Your task: Output the full listing below exactly as it reads, and skip anything that is a picture.

The data:
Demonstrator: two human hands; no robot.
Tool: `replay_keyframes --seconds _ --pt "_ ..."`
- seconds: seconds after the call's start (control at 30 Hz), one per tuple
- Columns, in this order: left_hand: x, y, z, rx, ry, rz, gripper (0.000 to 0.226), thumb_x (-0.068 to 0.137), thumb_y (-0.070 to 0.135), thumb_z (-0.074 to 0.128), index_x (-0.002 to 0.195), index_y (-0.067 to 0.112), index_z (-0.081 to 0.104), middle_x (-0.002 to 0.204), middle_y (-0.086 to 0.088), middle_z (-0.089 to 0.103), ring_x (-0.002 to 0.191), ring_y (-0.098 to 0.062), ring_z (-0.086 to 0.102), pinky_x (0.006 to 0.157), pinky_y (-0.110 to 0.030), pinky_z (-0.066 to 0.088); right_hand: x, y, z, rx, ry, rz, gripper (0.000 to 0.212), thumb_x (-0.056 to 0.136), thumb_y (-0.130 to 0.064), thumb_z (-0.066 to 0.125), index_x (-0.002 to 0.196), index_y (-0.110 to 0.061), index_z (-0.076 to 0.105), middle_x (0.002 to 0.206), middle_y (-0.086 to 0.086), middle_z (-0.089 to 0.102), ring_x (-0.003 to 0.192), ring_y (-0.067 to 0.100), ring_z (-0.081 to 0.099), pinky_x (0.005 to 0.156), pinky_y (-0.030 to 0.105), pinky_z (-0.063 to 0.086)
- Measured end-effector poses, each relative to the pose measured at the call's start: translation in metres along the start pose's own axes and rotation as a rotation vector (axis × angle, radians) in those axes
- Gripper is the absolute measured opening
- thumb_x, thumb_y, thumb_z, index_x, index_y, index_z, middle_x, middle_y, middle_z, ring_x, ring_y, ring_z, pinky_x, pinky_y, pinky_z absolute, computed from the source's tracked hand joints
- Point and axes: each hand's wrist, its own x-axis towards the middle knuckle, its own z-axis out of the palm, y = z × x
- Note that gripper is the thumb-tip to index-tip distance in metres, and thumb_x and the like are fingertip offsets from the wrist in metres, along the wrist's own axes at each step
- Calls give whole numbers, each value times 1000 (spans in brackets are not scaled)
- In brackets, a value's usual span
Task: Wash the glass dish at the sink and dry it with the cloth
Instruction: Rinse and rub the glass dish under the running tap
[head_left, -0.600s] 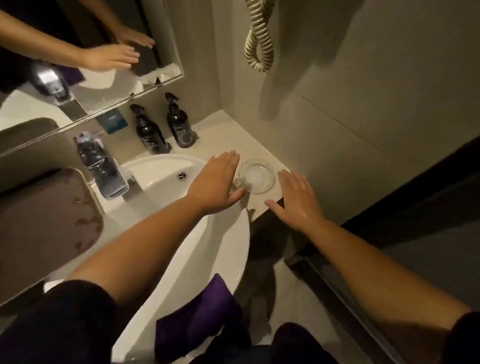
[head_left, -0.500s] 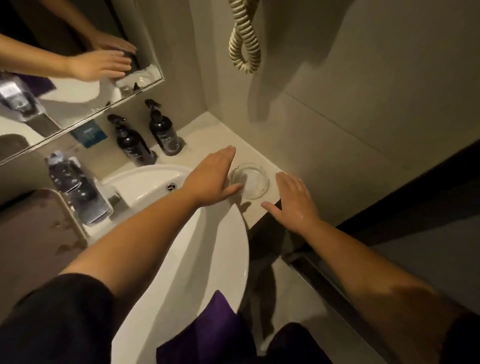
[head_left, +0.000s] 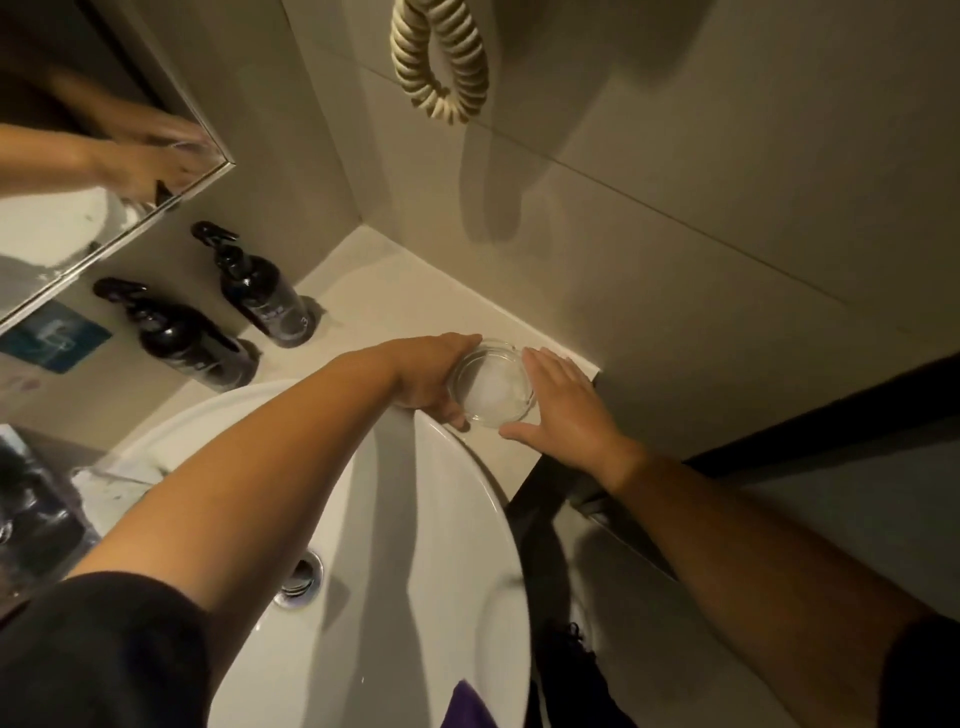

Written solution:
Demonstrator: two human hands; no robot.
Tool: `replay_keyframes --seconds _ --pt "_ ..."`
- seconds: seconds after the call's start (control at 30 Hz), one per tuple
- Columns, in this order: left_hand: x, y, z, rx, ry, rz, gripper (0.000 to 0.226), thumb_x (-0.068 to 0.137), thumb_y (-0.070 to 0.135), thumb_z (-0.074 to 0.128), index_x (-0.002 to 0.195), index_y (-0.067 to 0.112), index_z (-0.081 to 0.104), middle_x (-0.002 to 0.204), middle_y (-0.086 to 0.088), middle_z (-0.089 to 0.103), ring_x (-0.002 to 0.191), ring_y (-0.098 to 0.062), ring_z (-0.086 to 0.102), pinky_x (0.006 to 0.157), pinky_y (-0.110 to 0.030), pinky_z (-0.066 to 0.088); right_hand: x, y, z, rx, ry, rz, gripper (0.000 to 0.212), thumb_x (-0.056 to 0.136), thumb_y (-0.130 to 0.064), thumb_z (-0.066 to 0.125), index_x (-0.002 to 0.196), index_y (-0.110 to 0.061), index_z (-0.076 to 0.105), middle_x (0.002 to 0.206), middle_y (-0.086 to 0.086), middle_z (-0.089 to 0.102), ring_x (-0.003 to 0.192), ring_y (-0.067 to 0.100), ring_z (-0.081 to 0.099), pinky_x (0.005 to 0.156), pinky_y (-0.030 to 0.105), pinky_z (-0.063 to 0.086)
- Measured end-effector poses, each relative to the pose measured at the call's start: translation in metres along the start pose's own axes and rotation as a rotation vector (axis × angle, radians) in those axes
- Gripper is the absolute measured opening
- thumb_x, thumb_y, thumb_z, index_x, index_y, index_z, middle_x, middle_y, middle_z, ring_x, ring_y, ring_z, pinky_x, pinky_y, pinky_z absolute, computed from the source's tracked hand joints
- Point and axes: each hand's wrist, its own x-axis towards the middle knuckle, its own z-axis out of the palm, y = z × x
- Note that gripper is the thumb-tip to index-tip distance in metres, and thumb_x and the like are fingertip offsets from the wrist in metres, along the wrist's own axes at each step
- Calls give whole numbers, each value times 1000 (spans in brackets are not scaled)
- In brackets, a value's usual span
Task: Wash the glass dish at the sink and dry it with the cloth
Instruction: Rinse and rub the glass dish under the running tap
[head_left, -0.600s] 
[head_left, -0.500s] 
[head_left, +0.000s] 

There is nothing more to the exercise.